■ **TASK REQUIREMENTS**: Using the line that contains "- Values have" as the first line and the last line of the data as the final one, give every line in that range again exactly.
*** Block opens ***
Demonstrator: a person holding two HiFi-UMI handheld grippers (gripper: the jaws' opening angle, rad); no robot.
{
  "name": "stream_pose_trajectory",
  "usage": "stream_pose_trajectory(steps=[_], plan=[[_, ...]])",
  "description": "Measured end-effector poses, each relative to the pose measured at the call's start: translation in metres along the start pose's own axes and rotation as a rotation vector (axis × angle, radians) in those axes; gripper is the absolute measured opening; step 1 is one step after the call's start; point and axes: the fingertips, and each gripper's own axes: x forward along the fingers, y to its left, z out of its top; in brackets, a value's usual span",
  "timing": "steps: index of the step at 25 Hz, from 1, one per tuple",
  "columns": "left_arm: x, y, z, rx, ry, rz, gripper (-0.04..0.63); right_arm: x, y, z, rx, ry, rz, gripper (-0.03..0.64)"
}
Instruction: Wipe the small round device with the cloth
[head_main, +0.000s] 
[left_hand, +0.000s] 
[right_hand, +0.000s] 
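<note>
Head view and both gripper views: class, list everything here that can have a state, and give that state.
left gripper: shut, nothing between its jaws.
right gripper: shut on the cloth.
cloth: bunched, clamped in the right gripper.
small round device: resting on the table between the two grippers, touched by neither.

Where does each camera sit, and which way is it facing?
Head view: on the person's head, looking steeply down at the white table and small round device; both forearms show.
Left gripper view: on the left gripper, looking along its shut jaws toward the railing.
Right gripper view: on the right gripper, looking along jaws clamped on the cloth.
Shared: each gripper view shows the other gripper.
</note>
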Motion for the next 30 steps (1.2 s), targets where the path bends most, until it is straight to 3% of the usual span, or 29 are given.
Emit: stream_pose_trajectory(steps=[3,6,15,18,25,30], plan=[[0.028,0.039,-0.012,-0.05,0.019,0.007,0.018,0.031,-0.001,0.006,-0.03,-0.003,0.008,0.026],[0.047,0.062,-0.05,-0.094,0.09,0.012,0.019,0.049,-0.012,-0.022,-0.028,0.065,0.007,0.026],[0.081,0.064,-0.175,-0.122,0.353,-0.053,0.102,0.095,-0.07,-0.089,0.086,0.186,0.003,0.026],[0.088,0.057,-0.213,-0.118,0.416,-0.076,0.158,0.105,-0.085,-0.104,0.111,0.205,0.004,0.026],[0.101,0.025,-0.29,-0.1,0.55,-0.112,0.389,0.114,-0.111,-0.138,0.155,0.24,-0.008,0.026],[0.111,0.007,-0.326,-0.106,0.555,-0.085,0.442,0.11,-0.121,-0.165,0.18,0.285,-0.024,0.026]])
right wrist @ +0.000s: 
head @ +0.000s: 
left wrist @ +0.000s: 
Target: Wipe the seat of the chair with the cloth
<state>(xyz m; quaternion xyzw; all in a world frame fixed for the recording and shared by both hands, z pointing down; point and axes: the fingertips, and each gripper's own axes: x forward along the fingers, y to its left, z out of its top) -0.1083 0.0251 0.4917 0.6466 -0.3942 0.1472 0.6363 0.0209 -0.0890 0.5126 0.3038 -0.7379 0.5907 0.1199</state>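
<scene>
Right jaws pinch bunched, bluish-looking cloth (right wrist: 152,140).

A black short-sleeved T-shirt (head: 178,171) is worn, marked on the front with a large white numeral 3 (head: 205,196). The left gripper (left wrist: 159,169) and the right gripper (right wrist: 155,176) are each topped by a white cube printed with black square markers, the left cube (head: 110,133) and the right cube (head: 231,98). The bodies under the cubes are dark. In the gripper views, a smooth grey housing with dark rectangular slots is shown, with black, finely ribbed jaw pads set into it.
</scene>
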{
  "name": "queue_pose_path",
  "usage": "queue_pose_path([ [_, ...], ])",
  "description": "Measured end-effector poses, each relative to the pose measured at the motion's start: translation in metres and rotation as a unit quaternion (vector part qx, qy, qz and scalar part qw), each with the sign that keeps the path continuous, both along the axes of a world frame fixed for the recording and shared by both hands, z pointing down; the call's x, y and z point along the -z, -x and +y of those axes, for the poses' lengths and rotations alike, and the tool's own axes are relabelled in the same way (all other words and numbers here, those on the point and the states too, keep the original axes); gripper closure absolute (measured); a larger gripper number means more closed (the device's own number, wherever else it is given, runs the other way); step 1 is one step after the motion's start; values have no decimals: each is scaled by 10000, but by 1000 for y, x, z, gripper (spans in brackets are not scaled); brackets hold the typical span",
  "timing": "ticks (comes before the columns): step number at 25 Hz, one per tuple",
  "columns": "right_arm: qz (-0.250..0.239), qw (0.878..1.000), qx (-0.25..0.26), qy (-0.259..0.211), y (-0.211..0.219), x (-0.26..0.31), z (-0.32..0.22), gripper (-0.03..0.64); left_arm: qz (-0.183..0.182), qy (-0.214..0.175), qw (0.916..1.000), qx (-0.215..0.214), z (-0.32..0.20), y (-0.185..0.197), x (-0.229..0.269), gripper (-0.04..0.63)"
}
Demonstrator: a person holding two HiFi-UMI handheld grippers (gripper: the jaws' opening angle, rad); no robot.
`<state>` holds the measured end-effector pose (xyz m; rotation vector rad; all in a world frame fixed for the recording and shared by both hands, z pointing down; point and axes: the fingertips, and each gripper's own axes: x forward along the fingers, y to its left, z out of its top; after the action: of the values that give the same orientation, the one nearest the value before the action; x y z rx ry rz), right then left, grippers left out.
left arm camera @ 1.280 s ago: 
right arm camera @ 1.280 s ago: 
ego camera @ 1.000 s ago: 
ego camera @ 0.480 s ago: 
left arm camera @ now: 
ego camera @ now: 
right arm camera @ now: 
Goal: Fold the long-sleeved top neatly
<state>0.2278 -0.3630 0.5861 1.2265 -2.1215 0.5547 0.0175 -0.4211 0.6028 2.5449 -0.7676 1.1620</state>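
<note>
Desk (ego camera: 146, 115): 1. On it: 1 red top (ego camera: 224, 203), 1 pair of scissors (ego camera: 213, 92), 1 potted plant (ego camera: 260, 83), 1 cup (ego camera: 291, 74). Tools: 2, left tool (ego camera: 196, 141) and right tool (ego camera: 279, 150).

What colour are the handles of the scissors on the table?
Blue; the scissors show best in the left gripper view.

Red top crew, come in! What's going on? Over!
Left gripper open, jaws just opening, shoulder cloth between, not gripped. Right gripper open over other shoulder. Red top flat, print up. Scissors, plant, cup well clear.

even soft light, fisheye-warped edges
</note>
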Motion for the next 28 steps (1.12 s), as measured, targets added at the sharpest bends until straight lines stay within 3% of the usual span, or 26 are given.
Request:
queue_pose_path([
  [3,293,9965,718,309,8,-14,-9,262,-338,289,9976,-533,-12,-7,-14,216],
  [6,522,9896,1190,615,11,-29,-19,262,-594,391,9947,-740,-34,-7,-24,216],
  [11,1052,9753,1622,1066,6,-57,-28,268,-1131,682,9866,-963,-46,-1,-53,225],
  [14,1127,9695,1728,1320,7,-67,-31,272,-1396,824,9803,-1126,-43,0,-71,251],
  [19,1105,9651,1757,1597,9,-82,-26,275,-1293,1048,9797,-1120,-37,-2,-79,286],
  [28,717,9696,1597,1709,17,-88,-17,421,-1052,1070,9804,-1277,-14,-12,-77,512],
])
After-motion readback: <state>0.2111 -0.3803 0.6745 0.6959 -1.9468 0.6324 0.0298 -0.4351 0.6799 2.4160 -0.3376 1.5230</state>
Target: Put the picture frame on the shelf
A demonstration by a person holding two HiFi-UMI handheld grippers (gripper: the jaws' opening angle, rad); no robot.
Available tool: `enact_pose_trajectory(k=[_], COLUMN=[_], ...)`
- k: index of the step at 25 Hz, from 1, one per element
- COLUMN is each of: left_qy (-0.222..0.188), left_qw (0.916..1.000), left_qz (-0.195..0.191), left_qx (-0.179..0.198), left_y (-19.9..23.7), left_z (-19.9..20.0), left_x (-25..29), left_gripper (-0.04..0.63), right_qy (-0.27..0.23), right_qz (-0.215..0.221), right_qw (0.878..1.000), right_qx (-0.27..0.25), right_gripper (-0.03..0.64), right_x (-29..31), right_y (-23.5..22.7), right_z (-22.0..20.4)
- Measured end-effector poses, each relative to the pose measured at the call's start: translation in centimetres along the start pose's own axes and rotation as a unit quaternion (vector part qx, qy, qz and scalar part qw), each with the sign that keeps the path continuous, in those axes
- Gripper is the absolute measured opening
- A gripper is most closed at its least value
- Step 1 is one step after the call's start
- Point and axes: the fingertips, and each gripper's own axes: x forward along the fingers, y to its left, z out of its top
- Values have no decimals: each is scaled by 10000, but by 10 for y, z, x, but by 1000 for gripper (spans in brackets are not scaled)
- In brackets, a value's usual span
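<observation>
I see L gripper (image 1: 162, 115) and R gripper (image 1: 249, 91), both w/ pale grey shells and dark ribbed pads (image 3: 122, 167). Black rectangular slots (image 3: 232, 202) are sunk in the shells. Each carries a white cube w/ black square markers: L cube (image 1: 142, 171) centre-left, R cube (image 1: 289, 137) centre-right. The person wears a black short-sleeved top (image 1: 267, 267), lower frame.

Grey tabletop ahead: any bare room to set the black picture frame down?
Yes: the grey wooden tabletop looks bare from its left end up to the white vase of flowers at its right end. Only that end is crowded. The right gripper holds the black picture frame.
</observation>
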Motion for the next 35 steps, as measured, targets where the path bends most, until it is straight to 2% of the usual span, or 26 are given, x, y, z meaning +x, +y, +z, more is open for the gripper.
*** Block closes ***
■ **PROBLEM SOLUTION**:
- Values have no decimals: each is scaled by 10000, but by 10 for y, z, x, but by 1000 for gripper (spans in brackets are not scaled)
- In brackets, a value's usual span
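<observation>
I see L gripper (image 1: 162, 115) and R gripper (image 1: 249, 91), both w/ pale grey shells and dark ribbed pads (image 3: 122, 167). Black rectangular slots (image 3: 232, 202) are sunk in the shells. Each carries a white cube w/ black square markers: L cube (image 1: 142, 171) centre-left, R cube (image 1: 289, 137) centre-right. The person wears a black short-sleeved top (image 1: 267, 267), lower frame.

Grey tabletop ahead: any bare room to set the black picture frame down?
Yes: the grey wooden tabletop looks bare from its left end up to the white vase of flowers at its right end. Only that end is crowded. The right gripper holds the black picture frame.
</observation>
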Motion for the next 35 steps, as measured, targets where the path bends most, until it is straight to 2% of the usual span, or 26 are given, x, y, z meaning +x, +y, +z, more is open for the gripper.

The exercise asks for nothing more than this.